A/N: this is super self indulgent, but i recognize that this isn't something i alone struggle with. i hope some others are able to find comfort in this piece as i did.
The good thing about Andy is that he doesn't try to tell me what I've heard already. He recognizes that telling me to stop wont work, and so he puts his efforts towards minimizing the harmful outcomes of my actions the best that he can.
And so, as the blood drips down my arms the way the tears roll down my cheeks, I silently scold myself and focus on Andy's hands. They work around my arm nimbly, wrapping it up in bandages and fastening it tightly to prevent it from slipping. My arm flinches at the final tug, stinging from the impact of the cloth to my cuts.
"Thank you," I whisper. I'm afraid if I speak any louder I'll burst into tears again.
"Of course," He speaks lowly, smiling at me. "Let's try to get some rest, yeah?"
I nod and stand up, following him into my bedroom. The room is lit dimly by a nightlight in the corner near my dresser, rain taps on the glass window above my bed and is softened by the wrestling of my duvet as we slip under the blankets. Sometimes I struggle to feel at home in this room, and yet Andy beside me makes me feel like I've reached heaven after longing for years in hell.

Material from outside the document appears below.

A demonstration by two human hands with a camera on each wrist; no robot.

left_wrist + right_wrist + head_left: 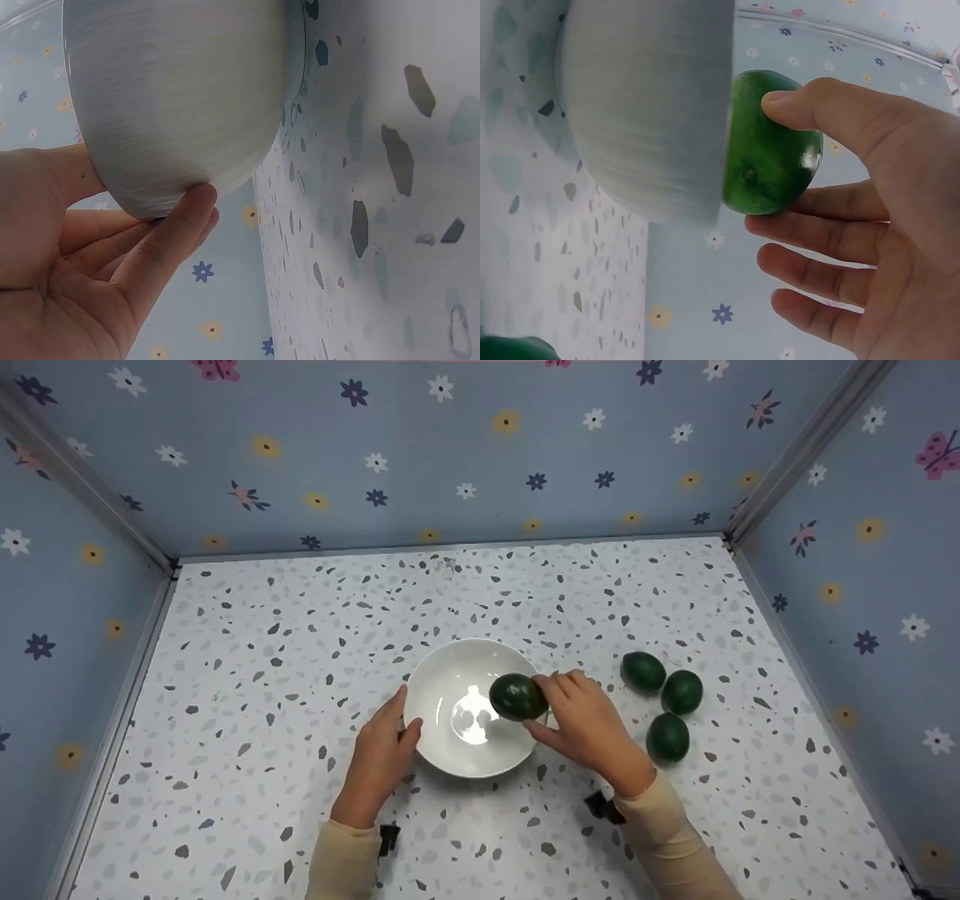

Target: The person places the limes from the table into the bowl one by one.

I lay on my side, one arm under his back and the other draped over his stomach. My head sits on his chest, listening to his heartbeat while his hand rubs my back. In the dark I can make out some of his tattoos on his free arm, tracing them lightly while I breath in his scent and let single, small, tears absorb into his black shirt.
I jump as a crash of thunder booms outside. Instantly Andy stiffens, and then takes a deep sigh when he realizes it's only mother nature. For someone who is dating a metal singer, I sure jump at the most insignificant of sounds. Sometimes I marvel in it, though, and I admire the beauty of being able to share such a quiet and intimate moment with someone who is often loud and active.
"Do you want to talk about it at all?" Andy says softly, caution in his voice. He never wants to overstep a line.
"Sometimes things just get too much," I say shakily. "It feels like the world is conspiring against me in every way possible."
I feel him nod. "I promise you that I'll be here to help ward off those things," He pauses. "Just know that when things start getting to this level I'm here for you." His hand runs up and down my spine, softly caressing my skin.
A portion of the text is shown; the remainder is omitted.